Since then, as a Leadership team we have always had a reader on the go: Schools for Human Flourishing (ethos based); Love Over Fear by John Tomsett (leadership and culture building); Essays on Self Theories by Carol Dweck (growth mindset); Cleverlands by Lucy Creehan (lessons from the higher performing education systems across the World) and Drive by Daniel Pink (motivation at an organisational level).  All the books were carefully chosen to make sure we thought deeply about a live and important issue that we were facing as leaders.  The headteachers often bought the books for their senior leadership teams; reading, reflecting and discussing some more.  We’ve done something similar with research papers and literature reviews.
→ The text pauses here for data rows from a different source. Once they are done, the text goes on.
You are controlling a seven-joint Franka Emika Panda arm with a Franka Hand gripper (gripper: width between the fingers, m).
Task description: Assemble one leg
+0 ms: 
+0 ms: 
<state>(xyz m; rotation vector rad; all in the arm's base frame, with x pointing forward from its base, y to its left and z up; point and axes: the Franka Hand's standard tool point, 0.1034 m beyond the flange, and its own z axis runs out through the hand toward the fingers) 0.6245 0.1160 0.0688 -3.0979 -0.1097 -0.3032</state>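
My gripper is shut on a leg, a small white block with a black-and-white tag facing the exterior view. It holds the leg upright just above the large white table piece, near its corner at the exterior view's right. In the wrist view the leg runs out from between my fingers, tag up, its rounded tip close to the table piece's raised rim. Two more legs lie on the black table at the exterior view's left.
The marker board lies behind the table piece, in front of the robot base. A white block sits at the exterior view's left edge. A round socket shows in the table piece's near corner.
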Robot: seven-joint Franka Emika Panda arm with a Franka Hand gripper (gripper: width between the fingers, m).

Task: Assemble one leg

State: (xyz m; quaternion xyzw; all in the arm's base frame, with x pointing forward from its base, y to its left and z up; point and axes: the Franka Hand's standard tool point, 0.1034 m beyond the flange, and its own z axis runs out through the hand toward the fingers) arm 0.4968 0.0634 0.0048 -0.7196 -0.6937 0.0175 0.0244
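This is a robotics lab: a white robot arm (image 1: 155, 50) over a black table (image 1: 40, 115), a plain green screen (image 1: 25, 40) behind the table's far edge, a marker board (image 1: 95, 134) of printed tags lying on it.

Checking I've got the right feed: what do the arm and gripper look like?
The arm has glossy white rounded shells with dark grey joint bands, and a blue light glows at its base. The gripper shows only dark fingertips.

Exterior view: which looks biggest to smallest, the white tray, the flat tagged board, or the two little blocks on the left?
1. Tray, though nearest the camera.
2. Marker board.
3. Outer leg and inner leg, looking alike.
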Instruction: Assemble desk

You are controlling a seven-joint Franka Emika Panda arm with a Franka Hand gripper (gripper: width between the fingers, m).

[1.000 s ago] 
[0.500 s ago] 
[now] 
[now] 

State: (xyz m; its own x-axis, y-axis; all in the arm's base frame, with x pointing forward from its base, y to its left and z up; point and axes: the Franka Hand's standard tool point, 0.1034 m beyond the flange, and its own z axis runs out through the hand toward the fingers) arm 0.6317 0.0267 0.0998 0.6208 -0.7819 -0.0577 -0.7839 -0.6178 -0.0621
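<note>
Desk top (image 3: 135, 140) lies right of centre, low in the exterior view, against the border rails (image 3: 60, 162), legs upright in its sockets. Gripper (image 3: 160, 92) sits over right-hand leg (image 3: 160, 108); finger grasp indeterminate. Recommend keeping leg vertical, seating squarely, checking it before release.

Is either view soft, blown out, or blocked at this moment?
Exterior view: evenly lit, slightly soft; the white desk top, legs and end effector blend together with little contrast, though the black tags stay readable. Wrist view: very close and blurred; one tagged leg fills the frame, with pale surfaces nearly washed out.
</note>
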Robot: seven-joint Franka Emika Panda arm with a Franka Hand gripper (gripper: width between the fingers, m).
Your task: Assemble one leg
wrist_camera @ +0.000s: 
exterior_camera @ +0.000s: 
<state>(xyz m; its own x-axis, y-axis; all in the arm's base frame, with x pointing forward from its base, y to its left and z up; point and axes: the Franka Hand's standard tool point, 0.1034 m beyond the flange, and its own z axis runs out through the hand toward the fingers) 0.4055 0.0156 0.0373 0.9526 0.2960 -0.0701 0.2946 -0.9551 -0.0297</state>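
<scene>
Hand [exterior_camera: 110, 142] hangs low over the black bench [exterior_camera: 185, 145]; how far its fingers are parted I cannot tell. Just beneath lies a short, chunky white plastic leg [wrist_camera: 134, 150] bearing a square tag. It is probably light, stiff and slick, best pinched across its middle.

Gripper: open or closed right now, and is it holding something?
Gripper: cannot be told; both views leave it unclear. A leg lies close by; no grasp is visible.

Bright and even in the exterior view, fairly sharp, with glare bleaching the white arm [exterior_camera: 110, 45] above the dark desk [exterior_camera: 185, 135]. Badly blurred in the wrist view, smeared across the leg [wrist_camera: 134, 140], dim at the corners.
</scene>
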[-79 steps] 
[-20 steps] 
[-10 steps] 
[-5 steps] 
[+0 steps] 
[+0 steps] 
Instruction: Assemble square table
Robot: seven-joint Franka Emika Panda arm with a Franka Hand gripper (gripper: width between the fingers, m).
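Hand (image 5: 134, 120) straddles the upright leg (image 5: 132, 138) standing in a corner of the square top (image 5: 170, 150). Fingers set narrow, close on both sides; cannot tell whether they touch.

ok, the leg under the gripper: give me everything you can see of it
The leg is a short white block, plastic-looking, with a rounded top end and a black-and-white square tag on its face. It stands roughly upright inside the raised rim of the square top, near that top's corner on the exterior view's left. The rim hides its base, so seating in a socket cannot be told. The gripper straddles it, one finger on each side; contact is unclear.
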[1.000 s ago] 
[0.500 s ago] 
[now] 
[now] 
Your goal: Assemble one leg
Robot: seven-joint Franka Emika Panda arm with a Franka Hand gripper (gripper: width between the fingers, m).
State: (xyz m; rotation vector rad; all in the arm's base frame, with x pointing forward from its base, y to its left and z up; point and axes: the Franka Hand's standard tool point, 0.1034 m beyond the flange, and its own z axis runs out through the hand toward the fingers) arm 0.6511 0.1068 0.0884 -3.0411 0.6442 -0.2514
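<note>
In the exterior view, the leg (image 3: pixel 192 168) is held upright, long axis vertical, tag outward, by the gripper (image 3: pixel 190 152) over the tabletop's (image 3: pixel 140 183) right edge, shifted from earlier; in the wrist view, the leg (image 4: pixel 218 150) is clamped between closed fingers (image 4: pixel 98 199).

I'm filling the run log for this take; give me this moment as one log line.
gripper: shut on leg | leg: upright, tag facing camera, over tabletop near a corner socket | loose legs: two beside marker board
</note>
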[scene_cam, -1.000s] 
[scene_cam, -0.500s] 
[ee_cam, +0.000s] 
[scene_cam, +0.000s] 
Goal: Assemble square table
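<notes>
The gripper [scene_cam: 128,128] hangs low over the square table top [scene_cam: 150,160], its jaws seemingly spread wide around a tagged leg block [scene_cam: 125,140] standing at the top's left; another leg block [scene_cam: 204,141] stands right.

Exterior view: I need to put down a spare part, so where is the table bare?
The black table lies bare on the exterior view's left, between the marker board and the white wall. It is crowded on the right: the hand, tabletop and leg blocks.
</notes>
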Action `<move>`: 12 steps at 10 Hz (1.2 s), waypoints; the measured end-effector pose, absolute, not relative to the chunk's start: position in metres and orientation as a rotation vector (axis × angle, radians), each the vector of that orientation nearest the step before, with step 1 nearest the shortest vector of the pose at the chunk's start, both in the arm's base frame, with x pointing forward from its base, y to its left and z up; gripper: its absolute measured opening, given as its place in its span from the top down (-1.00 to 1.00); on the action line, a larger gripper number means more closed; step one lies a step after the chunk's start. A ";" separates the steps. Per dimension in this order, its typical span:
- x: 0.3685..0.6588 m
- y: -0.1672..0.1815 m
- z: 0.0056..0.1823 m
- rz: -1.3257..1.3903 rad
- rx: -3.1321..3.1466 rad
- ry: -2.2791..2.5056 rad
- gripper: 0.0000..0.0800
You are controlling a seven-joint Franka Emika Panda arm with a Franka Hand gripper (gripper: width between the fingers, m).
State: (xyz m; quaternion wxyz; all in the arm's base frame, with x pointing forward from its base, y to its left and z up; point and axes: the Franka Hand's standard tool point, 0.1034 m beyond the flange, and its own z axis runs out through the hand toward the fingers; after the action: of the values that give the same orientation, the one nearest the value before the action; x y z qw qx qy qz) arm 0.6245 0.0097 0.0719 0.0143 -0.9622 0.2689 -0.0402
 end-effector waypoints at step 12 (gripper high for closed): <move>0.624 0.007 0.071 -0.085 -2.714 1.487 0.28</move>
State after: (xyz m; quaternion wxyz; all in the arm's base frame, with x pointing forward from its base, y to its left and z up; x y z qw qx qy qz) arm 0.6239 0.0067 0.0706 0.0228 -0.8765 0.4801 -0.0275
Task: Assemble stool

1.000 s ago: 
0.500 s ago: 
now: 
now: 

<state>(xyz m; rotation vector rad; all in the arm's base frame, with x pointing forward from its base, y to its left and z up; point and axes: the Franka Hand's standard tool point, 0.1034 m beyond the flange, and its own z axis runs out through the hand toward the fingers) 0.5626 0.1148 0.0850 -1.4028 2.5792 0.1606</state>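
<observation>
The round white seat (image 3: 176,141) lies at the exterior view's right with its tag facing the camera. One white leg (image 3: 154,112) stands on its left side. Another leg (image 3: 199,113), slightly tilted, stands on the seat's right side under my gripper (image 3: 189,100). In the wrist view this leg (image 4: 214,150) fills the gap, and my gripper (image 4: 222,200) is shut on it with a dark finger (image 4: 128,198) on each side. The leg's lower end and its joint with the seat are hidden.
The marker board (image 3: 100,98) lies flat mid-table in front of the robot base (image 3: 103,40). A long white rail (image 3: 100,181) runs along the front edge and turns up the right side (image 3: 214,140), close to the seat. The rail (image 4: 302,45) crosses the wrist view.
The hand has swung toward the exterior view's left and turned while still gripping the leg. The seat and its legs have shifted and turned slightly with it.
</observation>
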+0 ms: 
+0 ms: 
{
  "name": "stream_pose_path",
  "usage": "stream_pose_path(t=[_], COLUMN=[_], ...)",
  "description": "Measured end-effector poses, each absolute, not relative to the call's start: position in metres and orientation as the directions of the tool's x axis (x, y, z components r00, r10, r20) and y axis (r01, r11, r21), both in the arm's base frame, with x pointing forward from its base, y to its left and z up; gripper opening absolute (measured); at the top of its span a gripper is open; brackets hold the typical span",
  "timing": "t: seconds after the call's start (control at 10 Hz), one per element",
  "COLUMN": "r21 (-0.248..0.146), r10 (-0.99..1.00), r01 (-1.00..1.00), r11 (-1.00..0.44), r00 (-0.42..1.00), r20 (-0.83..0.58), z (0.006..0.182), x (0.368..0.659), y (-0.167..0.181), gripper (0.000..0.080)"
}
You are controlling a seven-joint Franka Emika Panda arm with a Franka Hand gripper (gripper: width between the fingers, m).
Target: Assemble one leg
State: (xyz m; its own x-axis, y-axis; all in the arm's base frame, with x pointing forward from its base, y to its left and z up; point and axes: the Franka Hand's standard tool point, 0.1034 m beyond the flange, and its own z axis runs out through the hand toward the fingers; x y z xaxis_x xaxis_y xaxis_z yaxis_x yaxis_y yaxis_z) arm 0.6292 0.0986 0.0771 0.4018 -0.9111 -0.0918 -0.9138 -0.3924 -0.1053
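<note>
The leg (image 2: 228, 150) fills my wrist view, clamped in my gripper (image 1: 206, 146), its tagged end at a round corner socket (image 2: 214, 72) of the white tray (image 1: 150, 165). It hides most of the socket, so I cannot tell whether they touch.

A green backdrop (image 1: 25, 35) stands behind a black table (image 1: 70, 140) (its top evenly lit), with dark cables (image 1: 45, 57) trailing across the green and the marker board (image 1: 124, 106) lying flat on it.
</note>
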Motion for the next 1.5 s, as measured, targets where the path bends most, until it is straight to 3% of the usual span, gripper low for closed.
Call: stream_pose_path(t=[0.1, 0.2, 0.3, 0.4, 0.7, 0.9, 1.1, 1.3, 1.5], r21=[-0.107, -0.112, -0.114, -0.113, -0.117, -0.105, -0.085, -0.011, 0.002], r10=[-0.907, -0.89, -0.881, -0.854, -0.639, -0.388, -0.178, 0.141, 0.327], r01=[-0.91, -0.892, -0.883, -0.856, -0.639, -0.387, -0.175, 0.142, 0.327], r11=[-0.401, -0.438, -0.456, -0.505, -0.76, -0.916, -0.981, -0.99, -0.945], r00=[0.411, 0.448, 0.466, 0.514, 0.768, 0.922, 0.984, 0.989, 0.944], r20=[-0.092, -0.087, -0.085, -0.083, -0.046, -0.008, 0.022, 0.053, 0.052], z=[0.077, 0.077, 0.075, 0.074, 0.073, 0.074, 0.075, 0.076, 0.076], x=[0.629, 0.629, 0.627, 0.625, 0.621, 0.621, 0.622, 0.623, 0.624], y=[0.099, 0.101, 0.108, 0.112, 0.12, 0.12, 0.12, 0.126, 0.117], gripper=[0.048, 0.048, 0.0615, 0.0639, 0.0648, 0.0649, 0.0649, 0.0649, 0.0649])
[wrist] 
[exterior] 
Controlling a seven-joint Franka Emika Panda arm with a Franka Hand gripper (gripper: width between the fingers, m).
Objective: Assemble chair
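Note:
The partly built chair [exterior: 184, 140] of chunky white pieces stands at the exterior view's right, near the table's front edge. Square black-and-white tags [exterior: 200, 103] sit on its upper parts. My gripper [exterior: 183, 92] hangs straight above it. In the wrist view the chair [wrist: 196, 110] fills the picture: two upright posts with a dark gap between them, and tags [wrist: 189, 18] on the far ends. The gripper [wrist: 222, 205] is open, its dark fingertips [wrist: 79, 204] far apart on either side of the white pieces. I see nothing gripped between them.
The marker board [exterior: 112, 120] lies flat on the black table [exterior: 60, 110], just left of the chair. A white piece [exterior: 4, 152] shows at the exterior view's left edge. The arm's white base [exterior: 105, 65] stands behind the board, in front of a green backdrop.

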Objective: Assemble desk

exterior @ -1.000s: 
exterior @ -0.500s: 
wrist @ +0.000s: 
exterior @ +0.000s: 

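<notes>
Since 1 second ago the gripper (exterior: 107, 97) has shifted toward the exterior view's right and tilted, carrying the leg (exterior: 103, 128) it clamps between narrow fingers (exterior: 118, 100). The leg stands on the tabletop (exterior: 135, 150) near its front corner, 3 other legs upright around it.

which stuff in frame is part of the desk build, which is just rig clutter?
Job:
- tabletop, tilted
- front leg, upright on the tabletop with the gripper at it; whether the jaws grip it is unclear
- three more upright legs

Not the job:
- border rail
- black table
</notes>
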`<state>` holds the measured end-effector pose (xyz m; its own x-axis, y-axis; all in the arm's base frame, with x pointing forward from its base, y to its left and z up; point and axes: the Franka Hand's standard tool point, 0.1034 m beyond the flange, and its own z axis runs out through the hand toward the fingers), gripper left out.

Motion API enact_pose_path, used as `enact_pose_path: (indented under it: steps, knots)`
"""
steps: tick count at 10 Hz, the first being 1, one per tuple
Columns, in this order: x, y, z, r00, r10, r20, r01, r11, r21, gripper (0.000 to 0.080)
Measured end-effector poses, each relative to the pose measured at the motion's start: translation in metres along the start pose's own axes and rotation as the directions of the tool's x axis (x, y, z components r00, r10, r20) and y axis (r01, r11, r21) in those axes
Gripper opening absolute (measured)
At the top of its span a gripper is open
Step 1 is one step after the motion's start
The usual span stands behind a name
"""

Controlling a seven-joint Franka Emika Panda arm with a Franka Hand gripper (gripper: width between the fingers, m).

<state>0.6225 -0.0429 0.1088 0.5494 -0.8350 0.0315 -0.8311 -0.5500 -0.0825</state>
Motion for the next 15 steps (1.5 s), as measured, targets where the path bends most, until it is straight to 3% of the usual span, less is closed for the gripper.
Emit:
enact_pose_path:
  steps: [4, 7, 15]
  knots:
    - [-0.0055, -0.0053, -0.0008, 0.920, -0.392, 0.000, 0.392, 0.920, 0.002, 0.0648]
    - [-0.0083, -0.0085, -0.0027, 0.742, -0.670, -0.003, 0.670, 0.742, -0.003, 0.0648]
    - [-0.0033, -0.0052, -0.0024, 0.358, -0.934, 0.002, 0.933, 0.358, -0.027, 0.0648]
We’ve returned to whole staff readers again this year; the process is voluntary and staff can engage with some books and not with others, as suits their interest and other time commitments.  Around forty staff chose to read The Reading Mind by Daniel Willingham; finding it absolutely fascinating.  We ordered the books for staff (handing them out for people to read and keep); set up a couple of meetings after school.  Staff came along having read the book to discuss their thoughts and how we might improve reading across our primary and secondary academies.  It was honestly a delighted to be involved in.  Forty staff with hugely enhanced knowledge and understanding of the reading process for fifteen pounds a piece.  Reading has been our biggest issue to address this year; the reading is all part of the extended and crucially important initial part of the planning phase.  Too often schools implement improvement priorities without having given sufficient thought or time about what they should do and how they might do it; the initiative withers and dies.  We’ve now just ordered Closing the Vocabulary Gap by Alex Quigley for thirty five interested staff; massive impact for just over four hundred pounds.

#ThursdayThunk is based on something I’ve been thinking about, discussing, working on or has been topical that week.  The thunk is designed to be bite sized and will deliberately be kept short.  It will take one small issue or an aspect of something much bigger.  The intention is for it to be read in two/three minutes as you’re busy running around at the end of the week or relaxing on your day off.